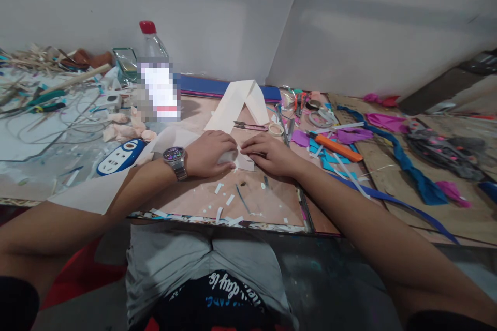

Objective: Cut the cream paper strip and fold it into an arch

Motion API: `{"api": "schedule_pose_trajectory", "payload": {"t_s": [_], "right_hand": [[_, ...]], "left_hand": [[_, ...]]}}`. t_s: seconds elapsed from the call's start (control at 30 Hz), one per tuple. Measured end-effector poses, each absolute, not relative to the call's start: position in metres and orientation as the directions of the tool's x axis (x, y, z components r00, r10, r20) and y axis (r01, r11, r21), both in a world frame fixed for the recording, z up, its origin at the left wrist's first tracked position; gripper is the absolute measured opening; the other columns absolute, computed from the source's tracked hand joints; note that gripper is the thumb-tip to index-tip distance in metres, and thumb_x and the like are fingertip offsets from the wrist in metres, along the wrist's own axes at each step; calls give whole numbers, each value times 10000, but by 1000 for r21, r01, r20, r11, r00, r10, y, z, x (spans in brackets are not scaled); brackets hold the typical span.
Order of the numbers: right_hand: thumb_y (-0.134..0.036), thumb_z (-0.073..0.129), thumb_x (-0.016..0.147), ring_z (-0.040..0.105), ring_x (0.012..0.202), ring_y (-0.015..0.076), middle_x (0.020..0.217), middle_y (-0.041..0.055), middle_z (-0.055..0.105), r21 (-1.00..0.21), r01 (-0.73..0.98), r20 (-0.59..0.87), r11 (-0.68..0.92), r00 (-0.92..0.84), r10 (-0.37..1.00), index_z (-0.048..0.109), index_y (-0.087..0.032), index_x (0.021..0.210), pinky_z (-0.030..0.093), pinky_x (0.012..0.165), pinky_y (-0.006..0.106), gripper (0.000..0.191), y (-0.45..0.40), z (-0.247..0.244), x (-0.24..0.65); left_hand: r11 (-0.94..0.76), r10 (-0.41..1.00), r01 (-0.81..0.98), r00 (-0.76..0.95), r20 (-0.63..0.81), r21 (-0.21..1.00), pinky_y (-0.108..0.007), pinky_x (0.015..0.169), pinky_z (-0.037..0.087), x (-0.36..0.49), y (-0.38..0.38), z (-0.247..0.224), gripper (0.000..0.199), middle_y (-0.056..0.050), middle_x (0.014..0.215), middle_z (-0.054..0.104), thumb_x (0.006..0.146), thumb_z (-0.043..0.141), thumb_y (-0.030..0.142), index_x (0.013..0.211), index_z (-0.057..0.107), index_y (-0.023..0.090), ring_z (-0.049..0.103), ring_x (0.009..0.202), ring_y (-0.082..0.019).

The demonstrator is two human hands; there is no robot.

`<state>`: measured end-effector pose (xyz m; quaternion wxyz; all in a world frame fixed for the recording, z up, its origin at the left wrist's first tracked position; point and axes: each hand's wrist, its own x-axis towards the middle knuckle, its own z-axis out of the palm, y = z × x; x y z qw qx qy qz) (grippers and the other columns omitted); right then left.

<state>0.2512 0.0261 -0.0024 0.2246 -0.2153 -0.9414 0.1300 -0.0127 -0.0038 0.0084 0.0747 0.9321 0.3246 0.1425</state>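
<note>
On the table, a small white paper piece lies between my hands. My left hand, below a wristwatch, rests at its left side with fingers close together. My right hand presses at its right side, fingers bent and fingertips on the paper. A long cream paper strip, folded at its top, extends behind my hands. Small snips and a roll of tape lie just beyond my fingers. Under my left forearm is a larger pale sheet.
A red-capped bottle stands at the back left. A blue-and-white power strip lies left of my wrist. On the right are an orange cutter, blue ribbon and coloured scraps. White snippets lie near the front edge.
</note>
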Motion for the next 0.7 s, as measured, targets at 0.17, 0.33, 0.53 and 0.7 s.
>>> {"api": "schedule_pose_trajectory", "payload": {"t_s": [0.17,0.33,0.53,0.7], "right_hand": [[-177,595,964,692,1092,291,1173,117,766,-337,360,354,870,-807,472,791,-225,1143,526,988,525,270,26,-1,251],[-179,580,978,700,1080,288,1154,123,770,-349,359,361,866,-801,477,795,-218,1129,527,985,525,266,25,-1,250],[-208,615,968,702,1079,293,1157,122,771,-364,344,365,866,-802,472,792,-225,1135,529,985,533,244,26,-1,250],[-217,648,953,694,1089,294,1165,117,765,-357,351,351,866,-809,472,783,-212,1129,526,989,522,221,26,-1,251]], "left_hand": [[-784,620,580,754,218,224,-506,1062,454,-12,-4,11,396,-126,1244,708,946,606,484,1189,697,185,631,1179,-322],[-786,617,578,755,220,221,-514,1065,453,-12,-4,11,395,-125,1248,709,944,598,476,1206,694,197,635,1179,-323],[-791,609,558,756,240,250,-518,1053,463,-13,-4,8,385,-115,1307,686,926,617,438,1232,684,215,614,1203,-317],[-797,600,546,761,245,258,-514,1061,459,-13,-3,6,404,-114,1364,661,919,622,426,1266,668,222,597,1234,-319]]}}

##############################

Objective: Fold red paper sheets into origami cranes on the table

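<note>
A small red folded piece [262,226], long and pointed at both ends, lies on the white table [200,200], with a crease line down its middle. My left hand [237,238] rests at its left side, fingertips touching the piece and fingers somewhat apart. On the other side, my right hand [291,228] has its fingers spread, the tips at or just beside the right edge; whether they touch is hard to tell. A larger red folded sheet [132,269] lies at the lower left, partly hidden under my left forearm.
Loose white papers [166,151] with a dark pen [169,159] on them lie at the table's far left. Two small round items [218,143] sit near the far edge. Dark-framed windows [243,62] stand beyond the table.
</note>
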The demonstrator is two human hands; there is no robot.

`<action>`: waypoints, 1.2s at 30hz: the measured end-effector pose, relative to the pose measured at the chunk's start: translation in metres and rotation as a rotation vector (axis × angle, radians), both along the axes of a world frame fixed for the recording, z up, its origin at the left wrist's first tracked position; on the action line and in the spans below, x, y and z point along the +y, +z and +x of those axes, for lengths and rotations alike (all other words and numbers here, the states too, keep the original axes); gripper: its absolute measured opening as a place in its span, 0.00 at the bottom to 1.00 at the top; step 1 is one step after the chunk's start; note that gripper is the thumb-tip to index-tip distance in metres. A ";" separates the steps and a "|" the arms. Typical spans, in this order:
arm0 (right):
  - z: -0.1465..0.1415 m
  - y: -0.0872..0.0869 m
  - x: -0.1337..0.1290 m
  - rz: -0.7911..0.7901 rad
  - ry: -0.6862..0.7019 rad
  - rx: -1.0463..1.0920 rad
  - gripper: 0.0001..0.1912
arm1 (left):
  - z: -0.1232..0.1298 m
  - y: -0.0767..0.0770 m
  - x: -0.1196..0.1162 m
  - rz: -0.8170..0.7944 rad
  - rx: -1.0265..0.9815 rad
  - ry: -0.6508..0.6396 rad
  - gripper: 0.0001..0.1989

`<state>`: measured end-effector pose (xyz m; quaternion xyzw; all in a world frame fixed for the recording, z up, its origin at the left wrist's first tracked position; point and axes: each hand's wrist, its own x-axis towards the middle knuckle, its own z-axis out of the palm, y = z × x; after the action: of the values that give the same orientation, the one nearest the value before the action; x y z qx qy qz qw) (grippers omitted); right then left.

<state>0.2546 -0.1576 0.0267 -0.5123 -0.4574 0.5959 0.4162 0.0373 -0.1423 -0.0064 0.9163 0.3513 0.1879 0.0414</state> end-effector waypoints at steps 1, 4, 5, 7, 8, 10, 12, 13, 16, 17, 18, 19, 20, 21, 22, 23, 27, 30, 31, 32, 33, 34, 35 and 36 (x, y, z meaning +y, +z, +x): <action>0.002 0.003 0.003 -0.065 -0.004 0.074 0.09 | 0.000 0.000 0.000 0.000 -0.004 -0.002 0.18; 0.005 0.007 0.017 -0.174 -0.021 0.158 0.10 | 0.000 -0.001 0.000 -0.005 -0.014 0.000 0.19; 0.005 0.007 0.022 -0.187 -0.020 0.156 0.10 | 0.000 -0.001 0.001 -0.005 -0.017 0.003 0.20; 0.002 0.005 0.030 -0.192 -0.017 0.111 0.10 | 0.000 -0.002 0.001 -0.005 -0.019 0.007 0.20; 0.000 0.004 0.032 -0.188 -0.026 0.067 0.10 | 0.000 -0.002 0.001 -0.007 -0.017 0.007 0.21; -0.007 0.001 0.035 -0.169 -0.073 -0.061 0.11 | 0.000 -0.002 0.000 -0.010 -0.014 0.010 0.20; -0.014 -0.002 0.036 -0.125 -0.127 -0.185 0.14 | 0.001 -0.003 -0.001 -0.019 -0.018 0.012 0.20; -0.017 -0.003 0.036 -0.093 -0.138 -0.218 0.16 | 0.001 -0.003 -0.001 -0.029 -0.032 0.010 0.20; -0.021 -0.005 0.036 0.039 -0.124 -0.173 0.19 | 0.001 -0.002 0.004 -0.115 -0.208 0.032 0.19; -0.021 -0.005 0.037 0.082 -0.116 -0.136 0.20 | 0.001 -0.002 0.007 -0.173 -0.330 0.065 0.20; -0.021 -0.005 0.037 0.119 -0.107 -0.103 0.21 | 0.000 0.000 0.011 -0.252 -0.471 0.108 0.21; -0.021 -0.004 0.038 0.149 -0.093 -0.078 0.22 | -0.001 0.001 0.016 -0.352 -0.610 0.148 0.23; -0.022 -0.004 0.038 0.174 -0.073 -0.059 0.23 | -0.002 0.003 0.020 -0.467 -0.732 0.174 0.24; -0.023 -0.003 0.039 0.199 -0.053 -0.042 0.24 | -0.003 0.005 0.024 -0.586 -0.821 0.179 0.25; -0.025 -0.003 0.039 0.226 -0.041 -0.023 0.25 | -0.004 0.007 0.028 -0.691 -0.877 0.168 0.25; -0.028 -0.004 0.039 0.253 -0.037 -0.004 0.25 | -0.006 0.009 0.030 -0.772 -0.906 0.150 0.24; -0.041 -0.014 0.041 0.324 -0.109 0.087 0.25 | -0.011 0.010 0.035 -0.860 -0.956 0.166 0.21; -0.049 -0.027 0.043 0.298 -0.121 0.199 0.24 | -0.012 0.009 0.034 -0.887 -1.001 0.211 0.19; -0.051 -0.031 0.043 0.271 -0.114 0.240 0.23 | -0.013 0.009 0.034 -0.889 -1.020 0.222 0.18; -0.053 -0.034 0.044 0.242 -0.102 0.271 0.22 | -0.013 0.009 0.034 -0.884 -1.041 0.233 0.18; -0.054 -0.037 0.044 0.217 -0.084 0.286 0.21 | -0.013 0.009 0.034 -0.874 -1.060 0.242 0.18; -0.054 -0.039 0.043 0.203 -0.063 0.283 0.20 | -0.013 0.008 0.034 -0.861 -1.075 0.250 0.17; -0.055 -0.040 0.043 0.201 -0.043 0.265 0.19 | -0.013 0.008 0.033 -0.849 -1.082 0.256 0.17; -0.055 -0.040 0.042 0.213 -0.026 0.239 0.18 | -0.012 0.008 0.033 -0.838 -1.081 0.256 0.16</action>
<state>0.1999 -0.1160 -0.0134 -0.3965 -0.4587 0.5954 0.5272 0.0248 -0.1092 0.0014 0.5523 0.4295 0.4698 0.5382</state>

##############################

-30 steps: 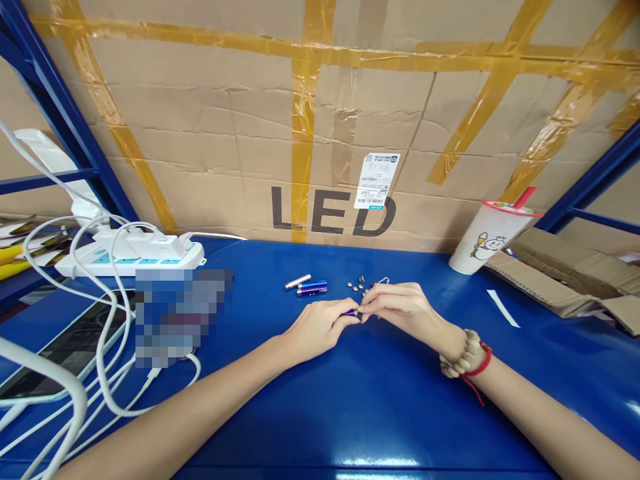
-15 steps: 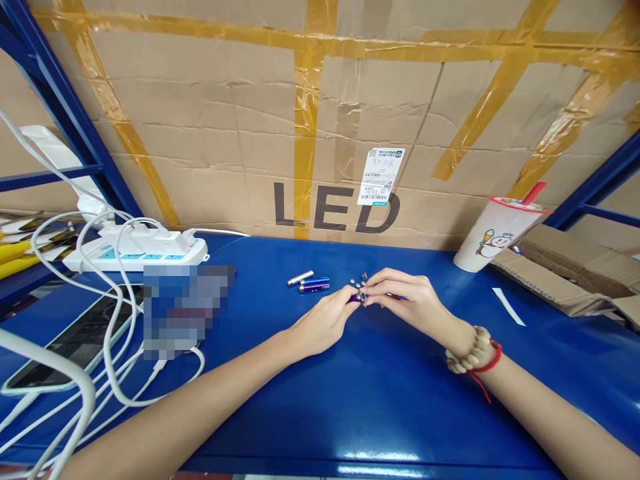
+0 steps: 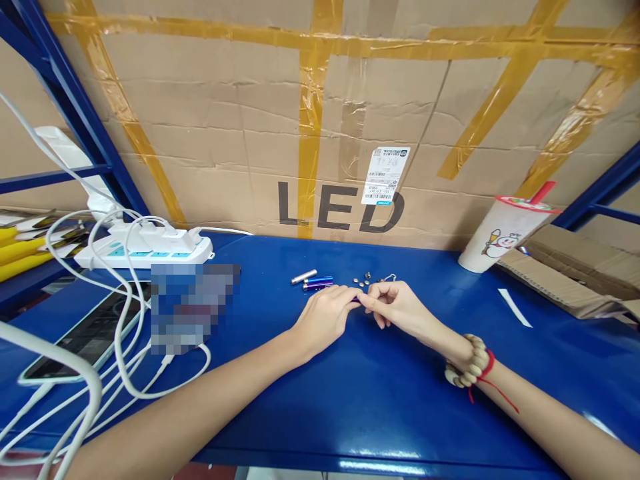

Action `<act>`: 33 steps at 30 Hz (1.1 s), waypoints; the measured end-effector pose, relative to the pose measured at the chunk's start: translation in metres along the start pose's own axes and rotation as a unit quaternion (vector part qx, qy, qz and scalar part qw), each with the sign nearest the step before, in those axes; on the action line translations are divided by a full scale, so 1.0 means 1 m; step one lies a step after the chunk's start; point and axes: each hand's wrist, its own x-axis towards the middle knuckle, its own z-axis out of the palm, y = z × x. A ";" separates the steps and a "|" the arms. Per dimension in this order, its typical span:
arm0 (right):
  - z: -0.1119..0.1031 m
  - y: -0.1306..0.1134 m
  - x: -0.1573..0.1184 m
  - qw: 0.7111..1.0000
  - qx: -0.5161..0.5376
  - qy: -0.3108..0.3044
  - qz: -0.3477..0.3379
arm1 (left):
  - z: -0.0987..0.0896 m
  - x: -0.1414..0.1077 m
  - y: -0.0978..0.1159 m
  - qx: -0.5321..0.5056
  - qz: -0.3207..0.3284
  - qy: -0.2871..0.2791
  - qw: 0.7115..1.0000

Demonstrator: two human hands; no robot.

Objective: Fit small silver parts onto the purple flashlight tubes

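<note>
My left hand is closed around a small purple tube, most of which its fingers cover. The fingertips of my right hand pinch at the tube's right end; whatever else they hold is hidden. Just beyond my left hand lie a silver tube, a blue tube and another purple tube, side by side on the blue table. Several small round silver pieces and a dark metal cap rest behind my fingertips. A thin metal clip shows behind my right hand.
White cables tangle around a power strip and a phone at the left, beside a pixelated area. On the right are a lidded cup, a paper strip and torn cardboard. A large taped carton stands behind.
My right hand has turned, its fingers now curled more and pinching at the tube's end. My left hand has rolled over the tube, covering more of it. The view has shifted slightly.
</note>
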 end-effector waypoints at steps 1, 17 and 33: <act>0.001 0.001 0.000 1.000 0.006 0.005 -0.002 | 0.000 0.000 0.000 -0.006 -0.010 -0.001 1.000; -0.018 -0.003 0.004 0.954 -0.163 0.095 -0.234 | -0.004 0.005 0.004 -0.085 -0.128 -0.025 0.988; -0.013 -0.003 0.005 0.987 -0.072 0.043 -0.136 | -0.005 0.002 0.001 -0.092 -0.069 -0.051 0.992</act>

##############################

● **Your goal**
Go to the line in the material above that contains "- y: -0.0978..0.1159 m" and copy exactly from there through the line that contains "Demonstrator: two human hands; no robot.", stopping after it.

● **Written answer**
  - y: -0.0978..0.1159 m
  - qx: -0.5321..0.5056
  - qz: -0.3207..0.3284
  - qy: -0.2871..0.2791
  - qw: 0.7115..1.0000

Demonstrator: two human hands; no robot.

That is the complete output.